Copy out each line of the entries below in which the string "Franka" appears.

(Source information)

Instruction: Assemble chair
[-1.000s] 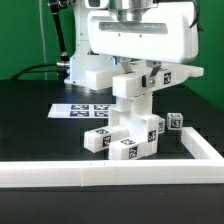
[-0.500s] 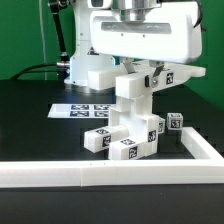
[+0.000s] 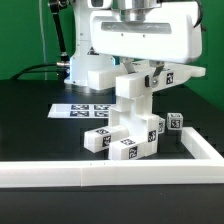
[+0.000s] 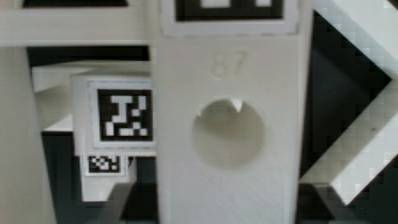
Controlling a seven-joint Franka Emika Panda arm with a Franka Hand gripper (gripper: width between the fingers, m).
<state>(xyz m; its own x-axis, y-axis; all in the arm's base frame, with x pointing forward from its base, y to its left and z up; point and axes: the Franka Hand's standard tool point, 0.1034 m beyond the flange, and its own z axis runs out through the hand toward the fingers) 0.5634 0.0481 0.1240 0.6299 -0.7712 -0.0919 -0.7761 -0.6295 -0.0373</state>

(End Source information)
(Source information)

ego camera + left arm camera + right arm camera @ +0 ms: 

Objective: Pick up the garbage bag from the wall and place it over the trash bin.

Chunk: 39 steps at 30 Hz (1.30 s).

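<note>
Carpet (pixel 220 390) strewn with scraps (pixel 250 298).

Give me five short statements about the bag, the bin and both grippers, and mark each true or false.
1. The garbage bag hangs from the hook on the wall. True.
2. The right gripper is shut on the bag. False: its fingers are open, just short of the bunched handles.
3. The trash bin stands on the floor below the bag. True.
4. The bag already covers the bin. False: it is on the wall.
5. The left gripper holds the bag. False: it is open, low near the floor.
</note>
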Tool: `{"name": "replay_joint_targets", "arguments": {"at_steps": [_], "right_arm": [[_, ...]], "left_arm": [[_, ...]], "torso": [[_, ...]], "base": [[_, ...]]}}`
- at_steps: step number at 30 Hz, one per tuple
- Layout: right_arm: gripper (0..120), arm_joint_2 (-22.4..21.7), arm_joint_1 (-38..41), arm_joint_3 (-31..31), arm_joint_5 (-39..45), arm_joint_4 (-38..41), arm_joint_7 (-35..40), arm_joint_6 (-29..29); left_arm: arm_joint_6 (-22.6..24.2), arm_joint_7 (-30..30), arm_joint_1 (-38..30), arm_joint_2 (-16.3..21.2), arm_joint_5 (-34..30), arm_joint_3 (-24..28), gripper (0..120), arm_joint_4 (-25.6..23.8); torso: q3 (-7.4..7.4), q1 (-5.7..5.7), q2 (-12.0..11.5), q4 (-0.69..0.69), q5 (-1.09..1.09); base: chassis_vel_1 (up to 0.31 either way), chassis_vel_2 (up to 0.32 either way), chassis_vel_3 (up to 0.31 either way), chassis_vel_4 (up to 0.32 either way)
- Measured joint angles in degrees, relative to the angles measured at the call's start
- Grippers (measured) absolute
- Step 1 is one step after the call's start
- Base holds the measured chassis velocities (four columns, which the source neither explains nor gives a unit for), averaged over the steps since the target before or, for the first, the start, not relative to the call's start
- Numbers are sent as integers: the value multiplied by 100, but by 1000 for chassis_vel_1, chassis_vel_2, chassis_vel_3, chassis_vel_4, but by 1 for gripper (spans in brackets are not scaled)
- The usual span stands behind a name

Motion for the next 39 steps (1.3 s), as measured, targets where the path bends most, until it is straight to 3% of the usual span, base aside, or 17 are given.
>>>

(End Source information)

§ Answer to the problem
Controlling a seven-joint Franka Emika Panda arm with a Franka Hand gripper (gripper: width between the fingers, m).
<state>(xyz m; its own x-axis, y-axis; all in the arm's base frame, with x pointing forward from its base, y to its left and z up; point and axes: the Franka Hand's standard tool point, 0.1034 m beyond the flange, and its own z axis runs out through the hand toward the fingers) 0.5634 0.0481 0.1240 0.6299 -0.7712 -0.0919 -0.7761 -0.6295 -0.0373</state>

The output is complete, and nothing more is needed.